## What the exercise asks
Every line of the material below needs to be written out exactly, please.

## Collected material
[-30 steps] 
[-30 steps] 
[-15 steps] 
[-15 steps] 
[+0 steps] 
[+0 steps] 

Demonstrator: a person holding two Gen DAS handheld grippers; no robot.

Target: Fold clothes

## Reply
[-30 steps] 
[-30 steps] 
[-15 steps] 
[-15 steps] 
[+0 steps] 
[+0 steps] 

Demonstrator: a person holding two Gen DAS handheld grippers; no robot.

Target: Fold clothes

Nothing remains to be added to the exercise.